When it takes off, the earth remains behind.
So that is how, in our system, renunciation happens without our having
to renounce anything. Perhaps the greatest renunciation is this idea
of attachment to life, which is what we experience as the fear of death.
I do not think anybody is free from that fear, I mean, at any time.
The older we get, the more afraid we are of death. But with this fantastic
system of my Master, when the inner existence becomes something finer
and subtler, more or less in tune with that infinite existence of the
Divinity, this fear of death goes. Not because we think of death and
negate death, but because, in a very natural way, we have achieved oneness
with that eternal life, which we call divine life. And this body becomes
merely a vehicle for that achievement. It is as easy to leave it as
it is to get out of your car when you have come home. And that is how
my Master defines the ultimate state of human existence as, "Going
back home to that original home from which we have unfortunately descended
here."
In true renunciation we do not renounce anything. The objects which
have been enslaving us, they renounce us. It is not we who are attending,
it is the whole grasp of our attention which is making us slaves and
when our attention goes to something higher, automatically this attraction
falls of. Then there is no power in external objects of the world to
attract us, to enslave us, to hold us in bondage. When we start meditation,
this memory of our original home is strengthened in us little by little.
And as it grows, we find what Master very beautifully calls a state
of non-attached attachment.
True renunciation is impossible. We may give up our wealth, but when
you have it in the thought, it is almost as bad as having the wealth.
And it has the complication that we have the feeling of having renounced,
and then ego develops, "I have renounced." So egoism develops.
Therefore, renunciation has no benefit when it is an imposed renunciation.

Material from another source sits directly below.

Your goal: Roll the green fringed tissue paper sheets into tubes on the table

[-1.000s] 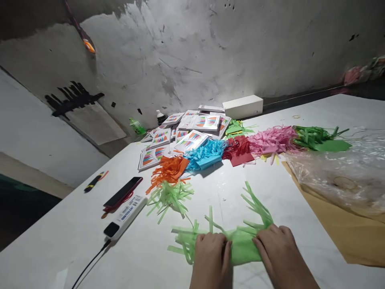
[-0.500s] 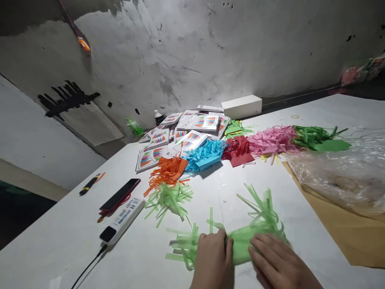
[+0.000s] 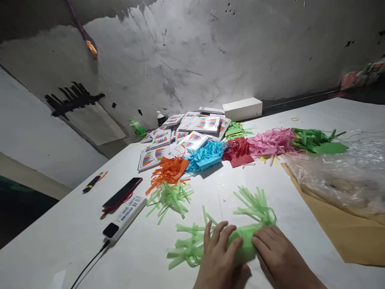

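Observation:
Light green fringed tissue paper (image 3: pixel 245 241) lies across the near table, its uncut middle between my hands and its cut strips fanning out left and upper right. My left hand (image 3: pixel 221 253) rests over the left part of the middle, fingers bent and spread apart. At the right end, my right hand (image 3: pixel 276 251) is closed on the paper's edge, fingers together. The paper's underside and part of both thumbs are hidden. Another light green fringed bunch (image 3: pixel 170 198) lies further up and left, apart from my hands.
Orange (image 3: pixel 170 170), blue (image 3: pixel 209 156), red (image 3: pixel 240 152), pink (image 3: pixel 272 142) and dark green (image 3: pixel 321 140) fringed bundles form a row. Behind them are printed packs (image 3: pixel 192 140) and a white box (image 3: pixel 243 108). A power strip (image 3: pixel 128 214) and phone (image 3: pixel 123 192) lie left; clear plastic (image 3: pixel 339 172) covers brown paper (image 3: pixel 339 224) right.
My left hand's fingers have opened out from a closed grip and now spread over the paper. My right hand has shifted slightly, and the paper's middle looks shorter. The view has tilted a little.

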`<action>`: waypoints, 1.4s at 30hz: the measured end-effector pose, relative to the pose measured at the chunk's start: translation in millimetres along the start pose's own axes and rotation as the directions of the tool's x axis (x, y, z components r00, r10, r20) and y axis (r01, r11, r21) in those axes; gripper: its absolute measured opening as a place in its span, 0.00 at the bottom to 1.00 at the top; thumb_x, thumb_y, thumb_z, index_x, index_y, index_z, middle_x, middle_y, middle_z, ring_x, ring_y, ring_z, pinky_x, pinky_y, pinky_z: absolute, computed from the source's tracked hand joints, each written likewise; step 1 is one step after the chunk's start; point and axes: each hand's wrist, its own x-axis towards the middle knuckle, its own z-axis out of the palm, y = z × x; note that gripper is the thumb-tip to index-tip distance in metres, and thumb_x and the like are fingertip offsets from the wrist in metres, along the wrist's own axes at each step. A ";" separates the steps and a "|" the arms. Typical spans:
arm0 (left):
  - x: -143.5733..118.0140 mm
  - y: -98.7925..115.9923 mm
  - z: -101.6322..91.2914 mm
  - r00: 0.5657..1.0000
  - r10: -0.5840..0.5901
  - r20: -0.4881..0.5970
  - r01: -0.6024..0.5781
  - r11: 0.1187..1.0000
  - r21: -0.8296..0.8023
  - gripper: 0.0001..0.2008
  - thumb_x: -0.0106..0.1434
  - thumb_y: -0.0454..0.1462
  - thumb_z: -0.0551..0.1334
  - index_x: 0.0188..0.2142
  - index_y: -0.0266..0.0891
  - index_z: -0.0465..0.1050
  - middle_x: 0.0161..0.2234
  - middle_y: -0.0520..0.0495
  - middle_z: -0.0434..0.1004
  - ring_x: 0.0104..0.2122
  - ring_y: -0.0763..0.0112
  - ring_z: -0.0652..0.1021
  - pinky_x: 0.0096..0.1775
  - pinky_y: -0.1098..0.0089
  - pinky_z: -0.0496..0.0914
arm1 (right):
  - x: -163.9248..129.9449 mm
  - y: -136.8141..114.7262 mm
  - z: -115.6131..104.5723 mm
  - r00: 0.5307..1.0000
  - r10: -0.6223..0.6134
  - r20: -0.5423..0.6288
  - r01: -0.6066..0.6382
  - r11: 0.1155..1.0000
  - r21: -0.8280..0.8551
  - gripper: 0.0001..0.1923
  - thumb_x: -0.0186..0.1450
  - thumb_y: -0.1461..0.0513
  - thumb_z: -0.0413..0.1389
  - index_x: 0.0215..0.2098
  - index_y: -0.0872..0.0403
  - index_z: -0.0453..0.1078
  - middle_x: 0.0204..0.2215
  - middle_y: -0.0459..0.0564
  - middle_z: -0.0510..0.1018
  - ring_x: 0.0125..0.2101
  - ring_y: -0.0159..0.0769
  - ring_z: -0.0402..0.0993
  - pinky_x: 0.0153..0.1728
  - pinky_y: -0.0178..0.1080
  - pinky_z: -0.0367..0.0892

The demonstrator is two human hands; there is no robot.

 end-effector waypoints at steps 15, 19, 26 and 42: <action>-14.4 10.4 -15.2 0.960 -0.262 0.099 0.267 0.963 -0.036 0.12 0.66 0.30 0.53 0.28 0.43 0.69 0.31 0.52 0.77 0.34 0.65 0.75 0.45 0.57 0.64 | -19.2 0.9 3.1 0.973 0.221 0.067 -0.205 0.960 -0.189 0.14 0.71 0.68 0.47 0.28 0.49 0.66 0.25 0.42 0.72 0.29 0.38 0.72 0.41 0.46 0.60; -10.5 13.1 -9.7 0.914 -0.385 0.125 0.374 0.922 0.103 0.08 0.61 0.31 0.60 0.27 0.43 0.69 0.31 0.51 0.75 0.35 0.61 0.74 0.44 0.54 0.62 | -5.0 3.9 9.0 0.965 0.248 0.081 -0.222 0.944 -0.244 0.13 0.70 0.65 0.51 0.27 0.48 0.65 0.22 0.41 0.71 0.25 0.39 0.69 0.35 0.46 0.58; -9.6 10.8 -7.9 0.931 -0.359 0.065 0.364 0.926 -0.096 0.08 0.62 0.30 0.57 0.29 0.45 0.70 0.33 0.51 0.75 0.36 0.61 0.74 0.47 0.52 0.63 | -3.3 -0.7 -1.4 0.998 -0.049 0.025 0.049 0.999 -0.015 0.12 0.68 0.69 0.48 0.40 0.50 0.71 0.34 0.46 0.80 0.38 0.40 0.76 0.50 0.48 0.64; -11.0 8.3 -10.2 0.988 -0.141 0.067 0.151 0.971 -0.184 0.08 0.63 0.33 0.58 0.28 0.45 0.70 0.29 0.52 0.76 0.33 0.64 0.75 0.44 0.55 0.69 | -15.9 6.9 0.8 0.995 -0.033 0.098 0.032 0.999 0.009 0.14 0.63 0.73 0.48 0.29 0.49 0.67 0.26 0.42 0.73 0.28 0.37 0.70 0.43 0.43 0.66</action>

But when the tendencies of the mind are slowly turned inwards, and the
mind is itself attracted by what it finds inside, the outside world
loses any charm that it has had upto now. And by the very loss of that,
there is renunciation. That is, instead of our giving up the world,
the world gives us up! Because now the mind is no longer externalized,
it does not go out.
In another way, we can say we are now looking outwards through the senses.
In spirituality, we try to go inwards with the senses, and here is the
great secret: because the senses cannot help us, we abandon the senses
without a second thought. It is not a conscious thing. It is like a
carpenter who takes different tools for different work. You cannot say
he is renouncing this tool in favour of another tool. I find this idea
of renunciation is a very troublesome idea for almost all people. It
is like a telephone. We use it because it helps us to speak to somebody
who is very far away. It does not mean that I renounce my voice or I
renounce personal communication.
Therefore, when we are able to accept the need to turn inwards, this
wonderful thing happens, which my Master has spoken about again and
again, that the senses lose their control over us, which they have now,
in a very very wrong way. This truth my Master put in a very short form.
He said, "Turn from here to here and there is every thing that
you have to realize."
Thus, Vairagya can be attained only when one is wholly diverted
towards the Divine. When it is so, one naturally becomes disinterested
in his own self, including everything connected with it. Thus he loses
not only the body-consciousness but subsequently the soul-consciousness
as well. What remains then is nothing but the "being in dead form
or a living dead."
It is not an accident that great saints, when they leave this world,
have to throw everything off. That is the final renunciation.